Data Scientists, Analysts: Easing Fears About Big Data is Key Mission

As organizations seek to mine their datasets for ultra-valuable insights, the demand for data scientists, data engineers, and data analysts is stronger than ever. Data-related budgets will likely increase for the next several years as executives across the country attempt to win this “talent race” against competitors.

What worries organizations about their current data-analysis setups? Hiring the right talent at the right time is always something that keeps executives and HR managers up at night. But as a new study by Unsupervised.com highlights, there are also concerns about whether companies can handle specific parts of the data-analytics process. 

Unsupervised.com surveyed 223 data professionals and 226 business leaders, so it’s a pretty small sample size, but nonetheless we have a taste of what intimidates organizations the most about working with massive datasets:

Analysis clearly worries organizations, but so does processing, as well as putting insights into action. As the following chart illustrates, executives are also deeply concerned about the massive volume and constantly shifting nature of data, along with potential inaccuracies:

For data scientists and analysts, the job isn’t limited to crunching datasets for crucial insights; at every stage of the process, you must use “soft skills” such as communication and empathy to ease executives’ and team members’ concerns about the analytics process. 

That’s a challenging position for any technologist to find themselves, and it’s a key reason why compensation is correspondingly high. A late 2021 study by executive recruiter Burtch Works suggested that, for data scientists and engineers, some 51 percent of those who changed jobs between the second and fourth quarters of the year received a base salary increase of at least 20 percent. According to Emsi Burning Glass, which analyzes millions of job postings across the country, data scientists can easily make six-figure salaries—and that’s in addition to other perks and benefits such as equity.

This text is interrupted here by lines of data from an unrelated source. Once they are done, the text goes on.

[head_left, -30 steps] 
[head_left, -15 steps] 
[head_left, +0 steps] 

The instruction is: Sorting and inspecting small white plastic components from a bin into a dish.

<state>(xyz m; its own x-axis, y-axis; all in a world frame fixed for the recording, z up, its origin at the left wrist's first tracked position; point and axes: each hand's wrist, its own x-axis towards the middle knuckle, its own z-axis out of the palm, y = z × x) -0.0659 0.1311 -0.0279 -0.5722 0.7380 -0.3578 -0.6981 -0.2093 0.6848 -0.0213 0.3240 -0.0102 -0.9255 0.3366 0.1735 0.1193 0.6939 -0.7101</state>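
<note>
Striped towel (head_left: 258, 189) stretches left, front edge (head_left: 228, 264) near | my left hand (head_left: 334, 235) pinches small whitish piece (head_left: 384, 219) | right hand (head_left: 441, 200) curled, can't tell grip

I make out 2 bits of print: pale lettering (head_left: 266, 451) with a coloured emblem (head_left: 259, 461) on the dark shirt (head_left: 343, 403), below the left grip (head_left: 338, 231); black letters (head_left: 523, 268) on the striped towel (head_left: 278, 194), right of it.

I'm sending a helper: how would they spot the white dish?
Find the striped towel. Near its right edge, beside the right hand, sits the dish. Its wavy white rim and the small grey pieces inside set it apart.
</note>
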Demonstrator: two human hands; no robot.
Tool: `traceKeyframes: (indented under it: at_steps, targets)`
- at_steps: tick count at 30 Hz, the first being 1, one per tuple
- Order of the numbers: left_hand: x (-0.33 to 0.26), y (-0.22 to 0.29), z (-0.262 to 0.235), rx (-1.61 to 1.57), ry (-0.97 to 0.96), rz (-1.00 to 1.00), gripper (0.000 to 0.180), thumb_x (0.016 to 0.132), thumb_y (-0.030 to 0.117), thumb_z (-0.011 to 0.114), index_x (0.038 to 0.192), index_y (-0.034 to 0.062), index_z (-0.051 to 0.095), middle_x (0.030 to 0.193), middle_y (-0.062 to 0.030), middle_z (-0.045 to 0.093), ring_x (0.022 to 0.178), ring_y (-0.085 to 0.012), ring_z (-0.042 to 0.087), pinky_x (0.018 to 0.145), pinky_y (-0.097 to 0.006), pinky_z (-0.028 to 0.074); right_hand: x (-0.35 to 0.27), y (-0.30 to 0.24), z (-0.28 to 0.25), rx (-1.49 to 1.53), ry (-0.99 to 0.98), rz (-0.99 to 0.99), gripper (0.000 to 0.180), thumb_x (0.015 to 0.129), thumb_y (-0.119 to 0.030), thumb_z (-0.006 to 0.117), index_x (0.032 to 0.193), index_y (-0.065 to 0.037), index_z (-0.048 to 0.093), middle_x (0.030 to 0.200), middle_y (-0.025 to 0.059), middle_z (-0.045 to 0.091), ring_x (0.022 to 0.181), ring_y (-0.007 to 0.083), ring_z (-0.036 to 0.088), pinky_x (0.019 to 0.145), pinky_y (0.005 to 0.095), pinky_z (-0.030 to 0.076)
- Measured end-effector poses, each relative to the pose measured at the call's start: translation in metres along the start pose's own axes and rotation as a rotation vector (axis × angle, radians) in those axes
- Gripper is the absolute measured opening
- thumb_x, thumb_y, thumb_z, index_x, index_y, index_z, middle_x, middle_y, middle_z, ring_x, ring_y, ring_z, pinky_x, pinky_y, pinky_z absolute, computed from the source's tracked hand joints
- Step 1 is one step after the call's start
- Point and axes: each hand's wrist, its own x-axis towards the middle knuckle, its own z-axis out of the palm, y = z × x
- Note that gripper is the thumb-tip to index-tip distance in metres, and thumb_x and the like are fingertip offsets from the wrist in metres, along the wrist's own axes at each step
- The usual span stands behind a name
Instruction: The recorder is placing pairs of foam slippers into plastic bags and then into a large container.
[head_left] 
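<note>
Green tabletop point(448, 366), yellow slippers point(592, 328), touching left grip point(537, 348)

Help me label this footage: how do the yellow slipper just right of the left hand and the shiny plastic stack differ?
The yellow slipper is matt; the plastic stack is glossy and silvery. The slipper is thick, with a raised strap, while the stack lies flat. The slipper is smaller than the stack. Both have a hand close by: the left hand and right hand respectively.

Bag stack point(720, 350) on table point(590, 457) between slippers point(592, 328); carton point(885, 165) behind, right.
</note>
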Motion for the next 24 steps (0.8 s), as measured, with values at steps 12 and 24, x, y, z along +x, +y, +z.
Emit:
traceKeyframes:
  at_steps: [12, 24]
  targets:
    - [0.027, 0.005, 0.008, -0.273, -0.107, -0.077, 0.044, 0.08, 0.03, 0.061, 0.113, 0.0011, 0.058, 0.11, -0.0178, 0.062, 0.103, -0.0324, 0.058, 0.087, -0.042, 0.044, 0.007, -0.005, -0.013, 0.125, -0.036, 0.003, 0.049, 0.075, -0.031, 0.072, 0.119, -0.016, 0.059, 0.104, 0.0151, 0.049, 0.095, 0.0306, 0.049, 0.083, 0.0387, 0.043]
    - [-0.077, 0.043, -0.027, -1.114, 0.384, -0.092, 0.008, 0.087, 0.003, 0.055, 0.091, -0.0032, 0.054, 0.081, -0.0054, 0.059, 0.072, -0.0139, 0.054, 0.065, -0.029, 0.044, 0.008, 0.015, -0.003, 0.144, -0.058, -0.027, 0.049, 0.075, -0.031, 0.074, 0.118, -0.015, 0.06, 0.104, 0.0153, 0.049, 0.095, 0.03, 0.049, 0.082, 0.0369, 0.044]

In order to secure these roles, though, you’ll also need the right combination of skills and experience, and keep up-to-date on the latest tools and techniques. Depending on the organization and seniority of the role, for example, data scientists might have to master everything from Python and SQL to machine learning. Given the complexity of modern data projects, a full portfolio of abilities is often a must when applying to a particular position.